--- ASSIGNMENT ---
Write the listing below out again exactly, though only as far as the line with "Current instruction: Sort", which is included.

Start of DATA RECORDS

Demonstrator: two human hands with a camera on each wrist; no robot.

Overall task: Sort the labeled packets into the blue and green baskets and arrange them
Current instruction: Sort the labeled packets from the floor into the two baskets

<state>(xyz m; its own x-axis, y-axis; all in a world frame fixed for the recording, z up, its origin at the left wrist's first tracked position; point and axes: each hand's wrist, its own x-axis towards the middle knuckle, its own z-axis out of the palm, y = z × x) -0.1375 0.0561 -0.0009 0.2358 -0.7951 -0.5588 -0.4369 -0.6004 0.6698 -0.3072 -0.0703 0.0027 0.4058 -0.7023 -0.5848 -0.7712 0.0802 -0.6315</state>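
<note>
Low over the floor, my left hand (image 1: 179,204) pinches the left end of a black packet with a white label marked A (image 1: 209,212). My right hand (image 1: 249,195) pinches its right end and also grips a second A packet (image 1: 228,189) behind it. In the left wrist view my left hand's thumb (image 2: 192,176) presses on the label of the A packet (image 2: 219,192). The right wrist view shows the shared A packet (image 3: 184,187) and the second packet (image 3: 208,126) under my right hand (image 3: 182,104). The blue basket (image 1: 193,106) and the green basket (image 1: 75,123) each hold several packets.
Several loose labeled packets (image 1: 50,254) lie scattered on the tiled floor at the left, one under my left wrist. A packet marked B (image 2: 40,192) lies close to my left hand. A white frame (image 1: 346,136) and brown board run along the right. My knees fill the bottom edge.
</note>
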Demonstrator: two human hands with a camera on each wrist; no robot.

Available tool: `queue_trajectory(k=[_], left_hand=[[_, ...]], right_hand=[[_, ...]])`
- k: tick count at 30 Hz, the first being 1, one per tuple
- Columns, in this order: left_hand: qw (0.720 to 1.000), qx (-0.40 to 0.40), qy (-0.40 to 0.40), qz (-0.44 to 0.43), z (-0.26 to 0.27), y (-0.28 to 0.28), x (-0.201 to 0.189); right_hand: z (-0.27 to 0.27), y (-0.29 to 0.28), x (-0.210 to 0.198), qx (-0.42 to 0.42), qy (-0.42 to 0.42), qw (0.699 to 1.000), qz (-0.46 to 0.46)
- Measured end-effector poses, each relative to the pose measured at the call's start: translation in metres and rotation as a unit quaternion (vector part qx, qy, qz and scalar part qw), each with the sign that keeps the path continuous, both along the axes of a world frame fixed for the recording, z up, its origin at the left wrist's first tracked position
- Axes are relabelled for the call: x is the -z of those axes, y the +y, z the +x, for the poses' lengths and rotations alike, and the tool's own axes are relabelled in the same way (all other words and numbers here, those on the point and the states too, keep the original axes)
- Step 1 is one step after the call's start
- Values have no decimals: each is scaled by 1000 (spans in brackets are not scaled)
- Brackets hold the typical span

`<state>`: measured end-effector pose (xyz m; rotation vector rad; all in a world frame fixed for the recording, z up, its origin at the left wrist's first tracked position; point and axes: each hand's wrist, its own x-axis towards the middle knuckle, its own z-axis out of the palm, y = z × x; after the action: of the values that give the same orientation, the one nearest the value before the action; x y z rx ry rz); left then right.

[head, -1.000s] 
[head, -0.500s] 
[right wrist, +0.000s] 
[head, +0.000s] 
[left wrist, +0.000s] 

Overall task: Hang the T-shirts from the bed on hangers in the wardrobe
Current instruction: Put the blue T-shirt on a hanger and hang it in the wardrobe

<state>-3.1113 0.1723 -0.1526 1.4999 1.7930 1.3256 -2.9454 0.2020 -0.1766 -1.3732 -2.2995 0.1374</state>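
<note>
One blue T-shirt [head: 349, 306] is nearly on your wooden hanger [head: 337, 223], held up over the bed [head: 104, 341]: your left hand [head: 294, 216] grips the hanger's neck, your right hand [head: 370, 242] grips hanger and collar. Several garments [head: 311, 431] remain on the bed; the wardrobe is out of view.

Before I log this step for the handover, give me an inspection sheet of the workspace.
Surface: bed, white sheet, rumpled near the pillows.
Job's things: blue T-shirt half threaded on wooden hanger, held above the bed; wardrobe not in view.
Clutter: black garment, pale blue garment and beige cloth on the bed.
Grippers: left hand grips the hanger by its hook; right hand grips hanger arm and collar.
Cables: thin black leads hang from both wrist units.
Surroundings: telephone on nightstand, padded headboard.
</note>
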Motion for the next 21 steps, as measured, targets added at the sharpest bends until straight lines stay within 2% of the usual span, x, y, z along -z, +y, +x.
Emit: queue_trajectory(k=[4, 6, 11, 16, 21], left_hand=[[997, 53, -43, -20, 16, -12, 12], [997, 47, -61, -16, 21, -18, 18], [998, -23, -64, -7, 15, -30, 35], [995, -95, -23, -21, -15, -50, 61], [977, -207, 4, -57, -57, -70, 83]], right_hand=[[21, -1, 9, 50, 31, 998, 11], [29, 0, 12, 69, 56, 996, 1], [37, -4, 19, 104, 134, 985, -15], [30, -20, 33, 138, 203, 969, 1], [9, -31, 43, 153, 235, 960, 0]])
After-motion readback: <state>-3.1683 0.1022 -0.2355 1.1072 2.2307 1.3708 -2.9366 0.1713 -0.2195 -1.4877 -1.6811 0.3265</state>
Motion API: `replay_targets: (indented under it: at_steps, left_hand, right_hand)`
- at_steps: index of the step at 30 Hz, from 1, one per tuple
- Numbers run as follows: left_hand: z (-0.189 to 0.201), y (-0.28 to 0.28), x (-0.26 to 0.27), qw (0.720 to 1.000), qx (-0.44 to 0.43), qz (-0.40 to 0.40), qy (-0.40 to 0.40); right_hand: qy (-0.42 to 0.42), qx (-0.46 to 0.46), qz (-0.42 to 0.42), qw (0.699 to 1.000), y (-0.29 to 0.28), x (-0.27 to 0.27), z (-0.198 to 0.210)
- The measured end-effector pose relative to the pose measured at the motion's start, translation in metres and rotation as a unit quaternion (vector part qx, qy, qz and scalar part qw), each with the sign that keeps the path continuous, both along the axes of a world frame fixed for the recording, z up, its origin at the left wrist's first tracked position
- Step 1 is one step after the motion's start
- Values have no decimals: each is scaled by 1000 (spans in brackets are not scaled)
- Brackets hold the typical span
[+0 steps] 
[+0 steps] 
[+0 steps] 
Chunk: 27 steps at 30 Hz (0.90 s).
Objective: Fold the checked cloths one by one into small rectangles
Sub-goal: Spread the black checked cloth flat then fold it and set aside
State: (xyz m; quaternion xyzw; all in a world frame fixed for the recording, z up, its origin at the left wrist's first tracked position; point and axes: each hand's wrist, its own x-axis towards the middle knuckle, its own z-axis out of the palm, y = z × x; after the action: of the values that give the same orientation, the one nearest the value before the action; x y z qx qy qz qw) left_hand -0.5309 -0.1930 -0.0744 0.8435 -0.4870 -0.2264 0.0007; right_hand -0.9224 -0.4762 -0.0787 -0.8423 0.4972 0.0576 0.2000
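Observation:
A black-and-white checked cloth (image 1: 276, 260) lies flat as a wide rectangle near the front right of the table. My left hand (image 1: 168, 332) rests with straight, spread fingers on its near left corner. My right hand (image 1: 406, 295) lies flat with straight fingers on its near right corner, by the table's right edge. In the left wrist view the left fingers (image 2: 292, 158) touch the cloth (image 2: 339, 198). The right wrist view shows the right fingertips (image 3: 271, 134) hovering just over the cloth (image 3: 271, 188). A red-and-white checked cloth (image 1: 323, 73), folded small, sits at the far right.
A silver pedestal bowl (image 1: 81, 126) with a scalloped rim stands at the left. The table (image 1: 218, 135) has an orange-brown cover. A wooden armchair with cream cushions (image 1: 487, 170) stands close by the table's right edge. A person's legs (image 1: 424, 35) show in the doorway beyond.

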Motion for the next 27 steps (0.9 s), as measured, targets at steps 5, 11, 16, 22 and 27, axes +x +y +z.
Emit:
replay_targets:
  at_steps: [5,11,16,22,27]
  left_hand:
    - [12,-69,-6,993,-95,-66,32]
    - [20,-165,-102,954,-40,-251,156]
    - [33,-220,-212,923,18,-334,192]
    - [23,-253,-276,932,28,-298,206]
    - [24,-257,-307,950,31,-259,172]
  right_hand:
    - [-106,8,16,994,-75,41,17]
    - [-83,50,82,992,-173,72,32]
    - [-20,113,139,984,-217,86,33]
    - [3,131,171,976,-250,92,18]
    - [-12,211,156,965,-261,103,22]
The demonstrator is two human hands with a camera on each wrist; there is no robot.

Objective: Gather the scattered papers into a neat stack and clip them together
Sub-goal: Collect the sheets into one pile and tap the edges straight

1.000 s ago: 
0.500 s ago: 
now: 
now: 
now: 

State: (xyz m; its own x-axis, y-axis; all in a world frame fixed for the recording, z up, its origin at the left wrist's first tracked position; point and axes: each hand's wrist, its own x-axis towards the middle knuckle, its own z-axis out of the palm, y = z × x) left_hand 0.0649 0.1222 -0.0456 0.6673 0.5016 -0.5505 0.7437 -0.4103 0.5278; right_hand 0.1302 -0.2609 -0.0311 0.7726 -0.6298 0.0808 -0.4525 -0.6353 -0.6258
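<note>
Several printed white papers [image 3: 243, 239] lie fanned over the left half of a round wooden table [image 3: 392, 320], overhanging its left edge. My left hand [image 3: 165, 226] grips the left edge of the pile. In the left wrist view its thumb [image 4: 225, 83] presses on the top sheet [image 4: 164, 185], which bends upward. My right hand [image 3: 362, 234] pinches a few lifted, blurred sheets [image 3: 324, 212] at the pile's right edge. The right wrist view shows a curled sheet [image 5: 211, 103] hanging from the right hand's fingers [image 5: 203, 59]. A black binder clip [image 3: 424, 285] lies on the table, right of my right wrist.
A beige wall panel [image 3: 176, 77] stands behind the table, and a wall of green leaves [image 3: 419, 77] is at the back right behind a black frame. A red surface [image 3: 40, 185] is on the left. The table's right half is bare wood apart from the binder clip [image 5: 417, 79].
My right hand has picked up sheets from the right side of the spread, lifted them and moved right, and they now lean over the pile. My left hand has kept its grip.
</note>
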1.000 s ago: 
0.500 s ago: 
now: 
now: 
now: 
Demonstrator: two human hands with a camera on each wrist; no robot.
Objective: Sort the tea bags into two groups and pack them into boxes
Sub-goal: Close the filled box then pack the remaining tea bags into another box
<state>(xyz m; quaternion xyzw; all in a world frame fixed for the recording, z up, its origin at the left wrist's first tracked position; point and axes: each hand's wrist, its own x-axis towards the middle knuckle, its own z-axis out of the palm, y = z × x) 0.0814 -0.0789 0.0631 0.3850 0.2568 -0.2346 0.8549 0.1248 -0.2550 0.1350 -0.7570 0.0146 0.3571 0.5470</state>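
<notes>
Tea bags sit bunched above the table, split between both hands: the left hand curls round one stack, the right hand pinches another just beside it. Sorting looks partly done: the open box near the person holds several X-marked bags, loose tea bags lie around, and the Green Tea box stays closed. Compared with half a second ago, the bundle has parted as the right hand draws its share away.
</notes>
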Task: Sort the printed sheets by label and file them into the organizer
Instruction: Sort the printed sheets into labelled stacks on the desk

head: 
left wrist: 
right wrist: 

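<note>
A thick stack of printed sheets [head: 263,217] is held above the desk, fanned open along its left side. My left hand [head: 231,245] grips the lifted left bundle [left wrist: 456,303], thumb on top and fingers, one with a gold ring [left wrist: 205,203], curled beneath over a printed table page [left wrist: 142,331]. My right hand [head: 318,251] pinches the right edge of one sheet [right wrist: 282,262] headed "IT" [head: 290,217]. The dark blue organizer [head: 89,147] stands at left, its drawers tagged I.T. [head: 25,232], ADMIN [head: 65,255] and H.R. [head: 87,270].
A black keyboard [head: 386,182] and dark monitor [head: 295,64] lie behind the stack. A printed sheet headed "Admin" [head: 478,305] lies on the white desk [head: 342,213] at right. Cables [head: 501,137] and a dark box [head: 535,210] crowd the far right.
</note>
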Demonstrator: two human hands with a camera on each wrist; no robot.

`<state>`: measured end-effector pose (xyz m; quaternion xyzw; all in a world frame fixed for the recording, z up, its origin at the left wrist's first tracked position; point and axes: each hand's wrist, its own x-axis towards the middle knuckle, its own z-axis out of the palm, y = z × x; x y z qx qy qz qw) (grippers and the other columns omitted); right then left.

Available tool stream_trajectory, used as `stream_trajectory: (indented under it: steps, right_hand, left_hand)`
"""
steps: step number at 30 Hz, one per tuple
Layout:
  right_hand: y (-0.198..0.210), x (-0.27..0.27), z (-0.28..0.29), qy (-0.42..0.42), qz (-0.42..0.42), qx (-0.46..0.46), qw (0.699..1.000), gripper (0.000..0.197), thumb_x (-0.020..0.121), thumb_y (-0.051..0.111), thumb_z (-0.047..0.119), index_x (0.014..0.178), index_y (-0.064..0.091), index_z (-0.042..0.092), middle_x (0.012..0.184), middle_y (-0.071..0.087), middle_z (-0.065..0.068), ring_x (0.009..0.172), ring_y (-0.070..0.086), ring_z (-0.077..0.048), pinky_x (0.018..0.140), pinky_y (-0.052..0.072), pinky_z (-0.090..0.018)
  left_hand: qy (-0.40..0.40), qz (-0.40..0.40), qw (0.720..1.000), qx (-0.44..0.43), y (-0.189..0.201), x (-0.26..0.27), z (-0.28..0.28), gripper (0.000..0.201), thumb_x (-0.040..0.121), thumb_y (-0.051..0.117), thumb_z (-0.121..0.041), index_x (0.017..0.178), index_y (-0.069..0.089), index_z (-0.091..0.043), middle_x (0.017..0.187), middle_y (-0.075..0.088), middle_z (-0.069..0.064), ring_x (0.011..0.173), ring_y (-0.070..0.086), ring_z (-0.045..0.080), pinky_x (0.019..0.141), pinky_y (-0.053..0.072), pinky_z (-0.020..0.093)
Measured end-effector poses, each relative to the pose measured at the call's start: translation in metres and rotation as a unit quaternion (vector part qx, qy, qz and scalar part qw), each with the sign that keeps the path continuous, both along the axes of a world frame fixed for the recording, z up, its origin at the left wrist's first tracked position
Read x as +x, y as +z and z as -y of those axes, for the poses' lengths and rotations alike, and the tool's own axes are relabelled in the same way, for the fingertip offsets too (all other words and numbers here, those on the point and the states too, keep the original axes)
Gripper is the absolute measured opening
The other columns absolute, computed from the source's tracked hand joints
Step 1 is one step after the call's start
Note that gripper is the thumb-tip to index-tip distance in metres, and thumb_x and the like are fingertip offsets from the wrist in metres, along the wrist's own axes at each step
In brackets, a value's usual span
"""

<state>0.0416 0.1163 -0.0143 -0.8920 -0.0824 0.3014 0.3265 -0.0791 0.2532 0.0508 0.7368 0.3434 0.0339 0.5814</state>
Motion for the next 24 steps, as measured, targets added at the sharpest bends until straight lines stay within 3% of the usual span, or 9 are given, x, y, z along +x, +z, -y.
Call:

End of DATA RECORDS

--- RESPONSE TO THIS EXERCISE ---
Demonstrator: two human hands with a camera on each wrist; no robot.

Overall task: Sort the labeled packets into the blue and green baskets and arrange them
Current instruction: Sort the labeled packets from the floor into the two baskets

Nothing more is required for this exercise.